Quote the entries below from the line with "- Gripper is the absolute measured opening" through the line with "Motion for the", both ends included, and only those lines.

Materials provided.
________________________________________

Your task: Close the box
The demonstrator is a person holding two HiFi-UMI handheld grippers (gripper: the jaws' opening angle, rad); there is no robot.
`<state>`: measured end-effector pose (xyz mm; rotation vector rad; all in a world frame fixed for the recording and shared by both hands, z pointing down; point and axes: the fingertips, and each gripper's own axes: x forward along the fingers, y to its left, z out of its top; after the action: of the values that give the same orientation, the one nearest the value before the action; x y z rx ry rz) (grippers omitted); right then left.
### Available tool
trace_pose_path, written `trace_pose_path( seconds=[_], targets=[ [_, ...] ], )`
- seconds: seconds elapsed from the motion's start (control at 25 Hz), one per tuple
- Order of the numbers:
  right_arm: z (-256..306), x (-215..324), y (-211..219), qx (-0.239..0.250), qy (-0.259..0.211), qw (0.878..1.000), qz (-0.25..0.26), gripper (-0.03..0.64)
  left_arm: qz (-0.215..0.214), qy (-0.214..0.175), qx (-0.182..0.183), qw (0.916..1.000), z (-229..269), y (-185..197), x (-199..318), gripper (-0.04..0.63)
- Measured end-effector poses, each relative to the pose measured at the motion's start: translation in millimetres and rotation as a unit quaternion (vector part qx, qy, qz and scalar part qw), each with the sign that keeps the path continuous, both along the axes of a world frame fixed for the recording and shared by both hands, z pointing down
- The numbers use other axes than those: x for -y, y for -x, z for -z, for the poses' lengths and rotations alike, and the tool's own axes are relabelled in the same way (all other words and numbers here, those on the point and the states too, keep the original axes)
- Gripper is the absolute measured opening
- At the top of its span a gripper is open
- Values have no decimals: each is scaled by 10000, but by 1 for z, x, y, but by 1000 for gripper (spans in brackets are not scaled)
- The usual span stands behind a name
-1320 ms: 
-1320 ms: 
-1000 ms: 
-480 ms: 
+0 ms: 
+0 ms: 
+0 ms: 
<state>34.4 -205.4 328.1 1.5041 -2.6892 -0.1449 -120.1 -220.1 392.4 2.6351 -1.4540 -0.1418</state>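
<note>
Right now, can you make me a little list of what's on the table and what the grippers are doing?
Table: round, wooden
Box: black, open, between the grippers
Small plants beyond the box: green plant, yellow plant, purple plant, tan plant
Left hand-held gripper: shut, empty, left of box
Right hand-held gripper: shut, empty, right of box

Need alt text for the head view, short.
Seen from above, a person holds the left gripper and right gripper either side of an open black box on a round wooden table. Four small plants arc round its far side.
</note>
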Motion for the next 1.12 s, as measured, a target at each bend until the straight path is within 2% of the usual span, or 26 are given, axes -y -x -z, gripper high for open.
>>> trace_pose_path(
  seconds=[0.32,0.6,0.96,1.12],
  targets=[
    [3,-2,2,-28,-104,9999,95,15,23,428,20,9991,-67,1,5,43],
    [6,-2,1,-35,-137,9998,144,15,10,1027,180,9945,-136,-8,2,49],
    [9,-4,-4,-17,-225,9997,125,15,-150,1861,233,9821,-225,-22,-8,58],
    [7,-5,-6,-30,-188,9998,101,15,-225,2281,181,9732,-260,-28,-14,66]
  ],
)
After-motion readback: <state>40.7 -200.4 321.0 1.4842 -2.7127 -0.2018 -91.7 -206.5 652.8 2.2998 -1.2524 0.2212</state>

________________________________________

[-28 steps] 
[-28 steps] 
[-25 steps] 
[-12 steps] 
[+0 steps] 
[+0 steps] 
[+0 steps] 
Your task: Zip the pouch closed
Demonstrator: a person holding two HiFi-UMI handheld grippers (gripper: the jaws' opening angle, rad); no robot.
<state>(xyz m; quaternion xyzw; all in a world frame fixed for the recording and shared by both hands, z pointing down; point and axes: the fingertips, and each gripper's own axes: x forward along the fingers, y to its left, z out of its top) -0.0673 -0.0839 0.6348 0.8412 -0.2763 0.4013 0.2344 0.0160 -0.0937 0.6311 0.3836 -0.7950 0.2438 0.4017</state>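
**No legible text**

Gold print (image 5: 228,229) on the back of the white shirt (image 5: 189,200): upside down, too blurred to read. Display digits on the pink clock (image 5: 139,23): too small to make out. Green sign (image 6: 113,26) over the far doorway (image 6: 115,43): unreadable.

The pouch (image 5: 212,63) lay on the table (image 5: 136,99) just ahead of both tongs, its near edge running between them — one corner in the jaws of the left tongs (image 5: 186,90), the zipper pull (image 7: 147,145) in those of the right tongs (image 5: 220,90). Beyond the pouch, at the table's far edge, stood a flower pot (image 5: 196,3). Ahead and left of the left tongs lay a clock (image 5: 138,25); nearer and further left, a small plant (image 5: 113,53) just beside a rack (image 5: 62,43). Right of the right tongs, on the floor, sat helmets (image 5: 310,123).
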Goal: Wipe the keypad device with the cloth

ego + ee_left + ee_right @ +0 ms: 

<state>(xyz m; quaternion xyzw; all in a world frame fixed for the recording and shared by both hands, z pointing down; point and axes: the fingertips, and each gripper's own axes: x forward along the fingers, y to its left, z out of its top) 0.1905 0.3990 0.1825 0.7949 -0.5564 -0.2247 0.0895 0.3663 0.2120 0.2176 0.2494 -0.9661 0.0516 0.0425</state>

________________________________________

The completed task.
- Gripper is the absolute measured opening
- At the top of its span a gripper is open
- Values have no decimals: each is scaled by 10000, but by 1 for z, x, y, but by 1000 for gripper (spans in brackets are not scaled)
- The usual span stands behind a name
-1320 ms: 
-1320 ms: 
-1000 ms: 
-480 ms: 
+0 ms: 
+0 ms: 
+0 ms: 
<state>34.4 -205.4 328.1 1.5041 -2.6892 -0.1449 -120.1 -220.1 392.4 2.6351 -1.4540 -0.1418</state>
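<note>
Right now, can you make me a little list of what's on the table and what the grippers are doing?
Table: round, wooden
Box: black, open, between the grippers
Small plants beyond the box: green plant, yellow plant, purple plant, tan plant
Left hand-held gripper: shut, empty, left of box
Right hand-held gripper: shut, empty, right of box

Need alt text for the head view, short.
Seen from above, a person holds the left gripper and right gripper either side of an open black box on a round wooden table. Four small plants arc round its far side.
</note>
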Motion for the next 1.12 s, as measured, a target at each bend until the straight path is within 2% of the usual span, or 26 are given, axes -y -x -z, gripper high for open.

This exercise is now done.